In 2005, Judge .Casey held that Defendants were foreign sovereigns immune from suit. See In re Terrorist Attacks on Sept. 11, 2001, 349 F.Supp.2d 765, 802-04 (S.D.N.Y.2005) (“In re Terrorist Attacks /”) (Casey, J.) (dismissing claims against Saudi Arabia); In re Terrorist Attacks on Sept. 11, 2001, 392 F.Supp.2d 539, 553 (S.D.N.Y.2005) (“In re Terrorist Attacks II”) (Casey, J.) (dismissing claims against the SHC).2 Specifically, Judge Casey held that the discretionary function exclusion to the noncommercial tort exception applied. “[T]he ‘discretionary function’ exclusion provides that a foreign sovereign retains immunity under the FSIA even if its act or omission is deemed to be tortious if the act is ‘based upon the exercise or performance or the failure to exercise or perform a discretionary function regardless of whether the discretion [is] abused.’ ” In re Terrorist Attacks (SJRC), 714 F.3d at 112 (citing 28 U.S.C. § 1605(a)(5)(A)). An order of partial final judgment was entered as to those decisions on January 10, 2006. (See Clerk’s Judgment (ECF No. 1594).)
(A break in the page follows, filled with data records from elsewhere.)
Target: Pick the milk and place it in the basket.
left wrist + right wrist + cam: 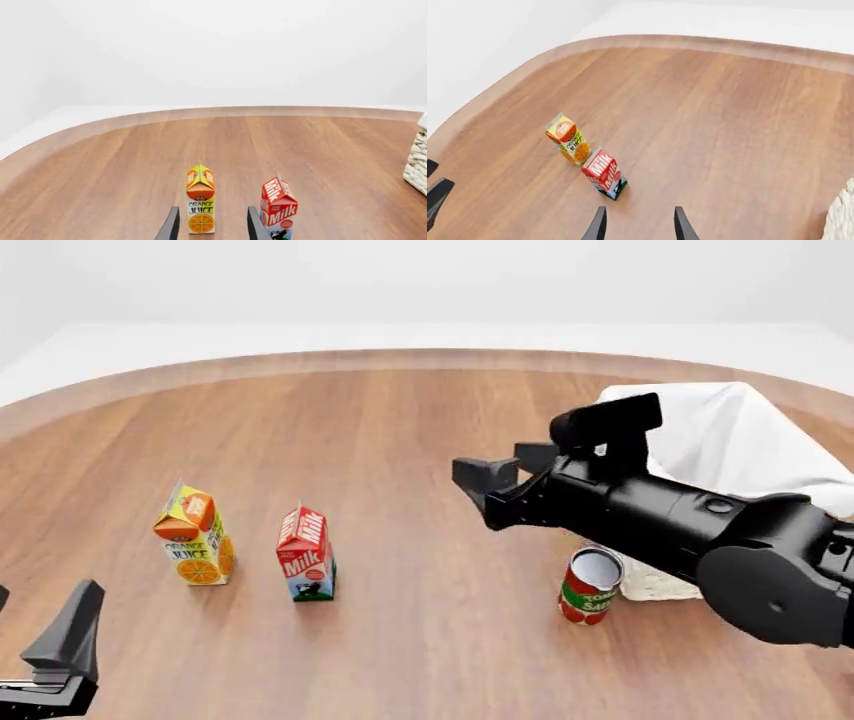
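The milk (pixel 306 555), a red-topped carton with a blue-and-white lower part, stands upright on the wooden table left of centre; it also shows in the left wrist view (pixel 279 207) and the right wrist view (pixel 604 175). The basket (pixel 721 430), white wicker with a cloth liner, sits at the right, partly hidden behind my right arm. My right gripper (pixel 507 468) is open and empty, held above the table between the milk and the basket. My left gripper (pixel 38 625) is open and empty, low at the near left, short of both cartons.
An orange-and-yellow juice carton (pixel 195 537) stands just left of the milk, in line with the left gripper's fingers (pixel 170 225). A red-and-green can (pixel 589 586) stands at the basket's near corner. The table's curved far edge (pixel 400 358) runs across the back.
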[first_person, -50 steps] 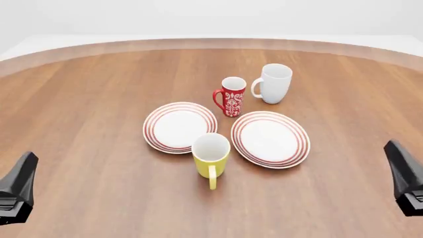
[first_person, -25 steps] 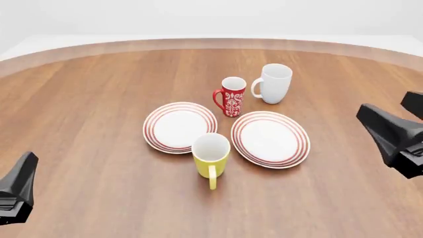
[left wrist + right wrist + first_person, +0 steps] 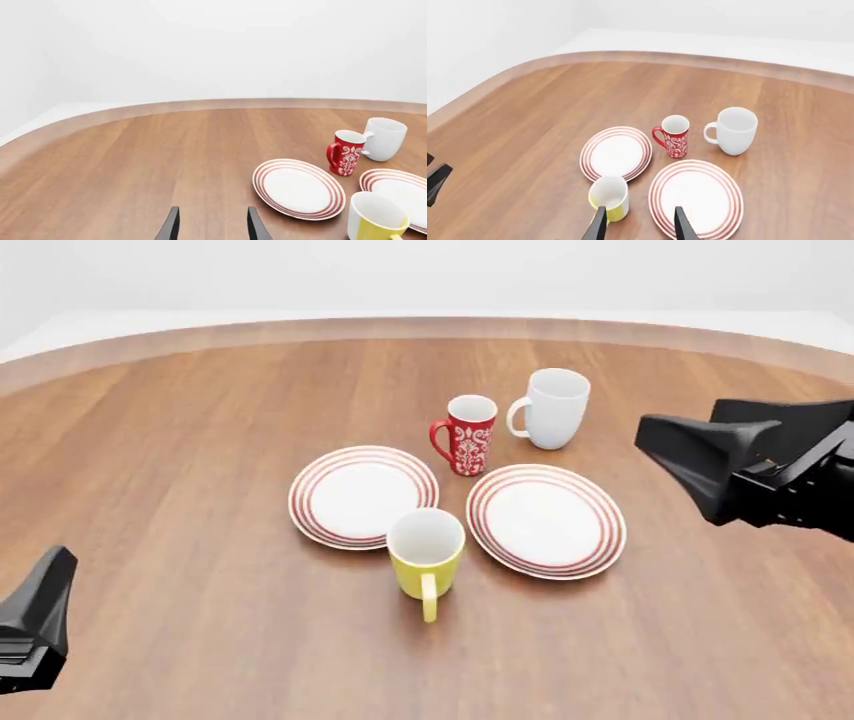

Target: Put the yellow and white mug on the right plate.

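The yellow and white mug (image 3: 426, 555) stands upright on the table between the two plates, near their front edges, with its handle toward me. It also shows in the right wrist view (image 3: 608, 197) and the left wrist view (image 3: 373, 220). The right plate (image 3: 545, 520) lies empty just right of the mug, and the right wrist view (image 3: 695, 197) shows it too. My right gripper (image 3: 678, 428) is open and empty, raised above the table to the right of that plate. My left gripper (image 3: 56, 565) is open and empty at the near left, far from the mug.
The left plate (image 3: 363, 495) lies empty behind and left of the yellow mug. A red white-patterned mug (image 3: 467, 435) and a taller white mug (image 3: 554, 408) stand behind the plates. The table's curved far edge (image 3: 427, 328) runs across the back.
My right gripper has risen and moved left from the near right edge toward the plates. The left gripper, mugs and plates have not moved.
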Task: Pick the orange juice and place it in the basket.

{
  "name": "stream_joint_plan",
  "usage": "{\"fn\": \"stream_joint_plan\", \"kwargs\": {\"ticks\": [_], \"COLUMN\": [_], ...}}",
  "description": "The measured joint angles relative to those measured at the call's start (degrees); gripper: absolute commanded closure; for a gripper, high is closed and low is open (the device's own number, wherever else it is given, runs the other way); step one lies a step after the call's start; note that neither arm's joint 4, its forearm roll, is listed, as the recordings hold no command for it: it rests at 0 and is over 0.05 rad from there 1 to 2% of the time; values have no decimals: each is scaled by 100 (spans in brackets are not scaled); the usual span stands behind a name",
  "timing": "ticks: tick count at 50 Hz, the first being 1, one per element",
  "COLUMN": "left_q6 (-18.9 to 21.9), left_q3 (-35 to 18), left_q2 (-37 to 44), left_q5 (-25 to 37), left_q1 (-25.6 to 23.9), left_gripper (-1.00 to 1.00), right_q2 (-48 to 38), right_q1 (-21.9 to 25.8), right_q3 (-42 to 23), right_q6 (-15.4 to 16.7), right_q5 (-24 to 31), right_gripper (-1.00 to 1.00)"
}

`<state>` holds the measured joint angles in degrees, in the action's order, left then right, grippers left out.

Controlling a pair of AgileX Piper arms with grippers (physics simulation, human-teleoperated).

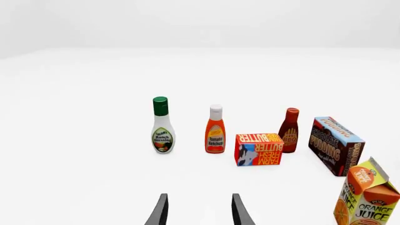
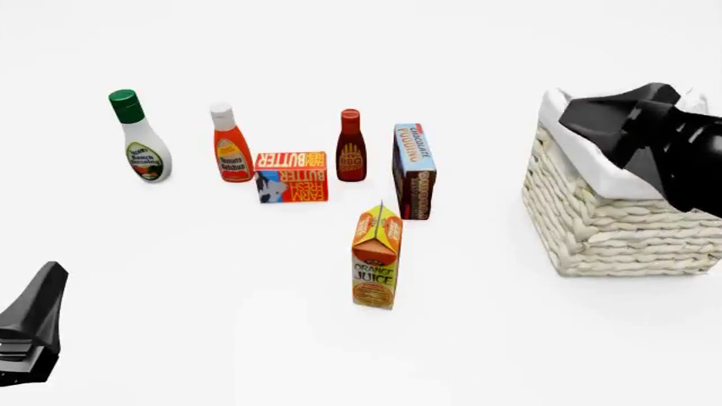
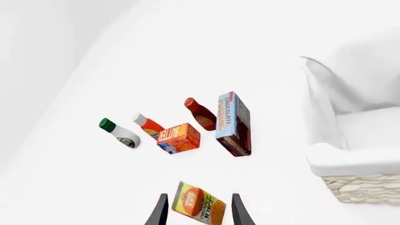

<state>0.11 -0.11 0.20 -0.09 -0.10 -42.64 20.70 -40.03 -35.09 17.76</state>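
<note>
The orange juice [image 2: 376, 258] is a tall orange-yellow gable-top carton. It stands upright on the white table, in front of the other groceries and apart from them. The basket [image 2: 615, 224] is cream wicker with a white cloth lining and sits at the right. My right arm [image 2: 660, 139] hangs above the basket's rim. In the right wrist view the right gripper [image 3: 197, 199] is open, and the orange juice [image 3: 201, 206] shows far beyond its fingers, untouched. My left gripper [image 1: 198, 201] is open and holds nothing, with the orange juice [image 1: 367, 199] off to one side. The left arm [image 2: 30, 330] is low at the near left.
Behind the carton stand a green-capped ranch dressing bottle [image 2: 140, 139], a ketchup bottle [image 2: 230, 145], a flat butter box [image 2: 291, 177], a dark red sauce bottle [image 2: 351, 147] and a chocolate pudding box [image 2: 414, 172].
</note>
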Motion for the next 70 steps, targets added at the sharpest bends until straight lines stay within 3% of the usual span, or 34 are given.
{"fn": "stream_joint_plan", "kwargs": {"ticks": [14,30,70], "left_q6": [0,0,0], "left_q3": [0,0,0], "left_q2": [0,0,0], "left_q5": [0,0,0], "left_q1": [1,0,0], "left_gripper": [-100,-100,-100], "right_q2": [-710,-1623,-3399], "right_q1": [549,1141,1890], "right_q3": [-597,-1280,-3515], "right_q6": [-748,-1392,-1736], "right_q5": [535,1150,3414], "right_gripper": [-100,-100,-100]}}
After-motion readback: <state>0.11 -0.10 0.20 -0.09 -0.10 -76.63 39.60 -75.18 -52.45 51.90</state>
The Second Circuit affirmed the dismissal of the claims asserted against Saudi Arabia and the SHC, but on an alternative basis. In re Terrorist Attacks on September 11, 2001, 538 F.3d 71, 90 (2d Cir.2008) (“In re Terrorist Attacks III”). The Second Circuit “held that the FSIA’s noncommercial tort exception cannot apply to claims based on alleged involvement in terrorist activities, because ‘claims based on terrorism must be brought under the Terrorism Exception, and not under any other FSIA exception.’ ” In re Terrorist Attacks (SJRC), 714 F.3d at 113 (quoting In re Terorrist Attacks III, 538 F.3d at 90).3 In 2011, however, the Second Circuit [779]*779decided Doe v. Bin Laden, 663 F.3d 64 (2d Cir.2011),4 which — through use of the Circuit’s “mini-en banc” procedure — partially overruled the judgment in In re Terrorist Attacks III. Id. at 70 n. 10. The Second Circuit in Doe held that “the terrorism exception, rather than limiting the jurisdiction conferred by the noncommercial tort exception, provides an additional basis for jurisdiction.” Id. at 70.

Plaintiffs therefore moved this Court for relief from judgment under Federal Rule of Civil Procedure 60(b). This Court denied that motion with the view that the Second Circuit “would be able to consider that unreviewed issue[, application of the discretionary function exclusion,] on appeal from the denial.” See In re Terrorist Attacks on Sept. 11, 2001, 741 F.3d 353, 354-55 (2d Cir.2013) (“In re Terrorist Attacks V”). In 2013, the Second Circuit reversed the order denying the Rule 60(b) motion and remanded this action to this Court for further proceedings consistent with its opinion. Id. at 355, 357 (“We conclude that the circumstances here are ‘extraordinary and warrant relief under Rule 60(b)(6).”). The Second Circuit specifically noted that Defendants raised before Judge Casey three independent grounds for dismissal under the FSIA, and “[a]ll [of] these issues may be considered by the District Court on remand.” Id. at 359.